Evaluating Uncertainty With Confidence: A Study Of The Representative Scenario Method

Amira Louise Thompson

Department of Mathematics, Pace University, New York, USA

Jonathan Elias Morgan

Department of Mathematics, Pace University, New York, USA


Abstract

The U.S. insurance industry is undergoing a fundamental shift from traditional formula-based reserving to principle-based reserving (PBR), driven by the increasing complexity of insurance products and heightened exposure to market risks such as interest rate and equity volatility. In response, working groups within the American Academy of Actuaries are developing and refining methodologies that better reflect the economic reality of modern insurance contracts.
Traditional reserving methods have relied on static, conservative assumptions within closed-form valuation models to ensure solvency under adverse conditions. However, the growing sophistication of insurance products—often embedded with derivative-like features—necessitates more dynamic and realistic approaches.
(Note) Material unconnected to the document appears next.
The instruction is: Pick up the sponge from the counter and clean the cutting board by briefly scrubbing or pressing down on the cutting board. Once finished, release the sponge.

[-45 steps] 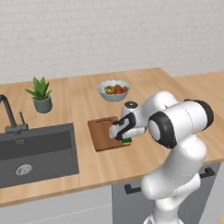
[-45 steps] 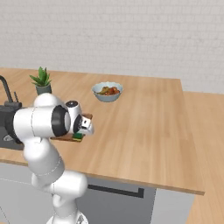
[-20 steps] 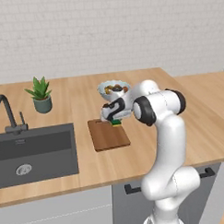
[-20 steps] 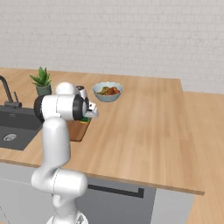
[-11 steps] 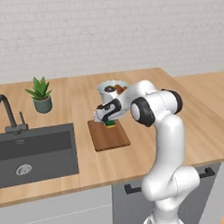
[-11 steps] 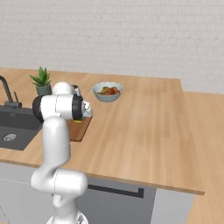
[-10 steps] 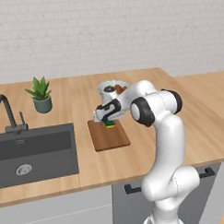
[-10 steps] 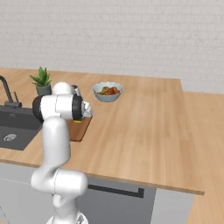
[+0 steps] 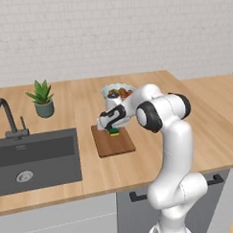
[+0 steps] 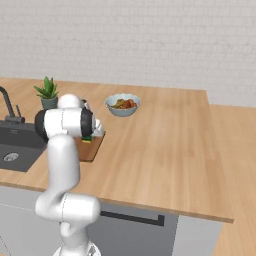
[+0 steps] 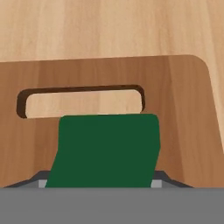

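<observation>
My gripper (image 9: 112,129) is shut on the sponge (image 9: 113,132), whose dark green layer (image 11: 105,151) faces the hand camera. The sponge sits low at the far end of the darker-brown cutting board (image 9: 116,144), just short of its handle slot (image 11: 81,100); I cannot tell whether it touches the board. In the right base view the sponge (image 10: 88,139) peeks out beside the arm, over the cutting board (image 10: 91,150). Light wood counter (image 11: 109,26) lies beyond the board's rounded corner.
A bowl of food (image 9: 118,92) stands just behind the board. A potted plant (image 9: 42,98) is at the back left. The dark sink (image 9: 34,158) with its faucet (image 9: 7,117) lies left of the board. The counter's front edge runs close to the board's near side.
The hand has shifted a little left and lower with the sponge, coming down onto the board's far end by the handle slot. Bowl, plant and board stay put.
</observation>
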You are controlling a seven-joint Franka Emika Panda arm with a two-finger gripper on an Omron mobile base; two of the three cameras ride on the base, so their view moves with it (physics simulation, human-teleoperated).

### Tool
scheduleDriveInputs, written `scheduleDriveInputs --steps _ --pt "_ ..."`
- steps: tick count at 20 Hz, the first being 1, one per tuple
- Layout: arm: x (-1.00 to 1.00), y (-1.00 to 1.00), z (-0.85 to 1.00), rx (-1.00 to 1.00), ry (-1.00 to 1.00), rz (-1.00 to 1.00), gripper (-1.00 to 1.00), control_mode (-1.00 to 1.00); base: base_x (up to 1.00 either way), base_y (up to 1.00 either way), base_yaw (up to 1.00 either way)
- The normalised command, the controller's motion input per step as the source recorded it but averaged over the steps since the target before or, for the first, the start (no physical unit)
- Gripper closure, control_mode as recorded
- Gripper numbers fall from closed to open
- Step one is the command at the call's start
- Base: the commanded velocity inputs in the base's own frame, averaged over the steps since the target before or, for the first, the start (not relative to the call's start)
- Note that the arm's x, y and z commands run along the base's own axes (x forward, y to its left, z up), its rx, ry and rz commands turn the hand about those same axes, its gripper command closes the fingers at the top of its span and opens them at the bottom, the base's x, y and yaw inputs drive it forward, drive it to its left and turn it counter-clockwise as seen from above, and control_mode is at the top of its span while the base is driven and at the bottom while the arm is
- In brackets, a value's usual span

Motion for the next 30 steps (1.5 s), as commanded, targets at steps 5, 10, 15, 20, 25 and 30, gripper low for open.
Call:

PBR incorporates financial engineering techniques and focuses on the economic value of liabilities, with the Monte Carlo simulation emerging as the preferred tool for capturing complex, path-dependent behaviors.
Despite its accuracy, the Monte Carlo method is computationally intensive, particularly given the scale of in-force policy blocks, the complexity of model assumptions, and the extensive parameter space. As a result, improving computational efficiency has become a critical area of research. This paper explores scenario selection—a targeted approach to reducing computational burden without compromising the integrity of valuation outputs. By carefully selecting representative scenarios that preserve statistical properties and risk exposures, actuaries can maintain valuation precision while optimizing resource use.
This study highlights scenario selection as a promising technique in supporting the actuarial profession's transition to PBR, underscoring its practical significance in meeting regulatory expectations and adapting to a rapidly evolving financial landscape.